What to produce –
From the first line to the last, return the data exactly as it stands.
:::
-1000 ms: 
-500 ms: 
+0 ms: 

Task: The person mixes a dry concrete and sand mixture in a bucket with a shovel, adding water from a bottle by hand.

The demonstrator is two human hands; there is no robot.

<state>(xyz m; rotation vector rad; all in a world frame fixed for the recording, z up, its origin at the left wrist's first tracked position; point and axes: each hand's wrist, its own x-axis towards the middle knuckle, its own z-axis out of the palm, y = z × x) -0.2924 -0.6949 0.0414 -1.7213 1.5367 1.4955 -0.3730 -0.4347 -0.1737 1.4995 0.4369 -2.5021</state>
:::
Answer section –
-1000 ms: 
-500 ms: 
+0 ms: 

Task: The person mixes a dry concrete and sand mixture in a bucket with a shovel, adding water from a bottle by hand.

The demonstrator is two human hands; there is no robot.

<state>(xyz m; rotation vector rad; all in a world frame fixed for the recording, z up, its origin at the left wrist's first tracked position; point and axes: each hand's wrist, its own x-axis towards the middle knuckle, its own z-axis out of the palm, y = z × x) -0.2924 -0.6949 0.0414 -1.7213 1.5367 1.4955 -0.3730 -0.4347 -0.1737 1.4995 0.4369 -2.5021</state>

This exercise is done.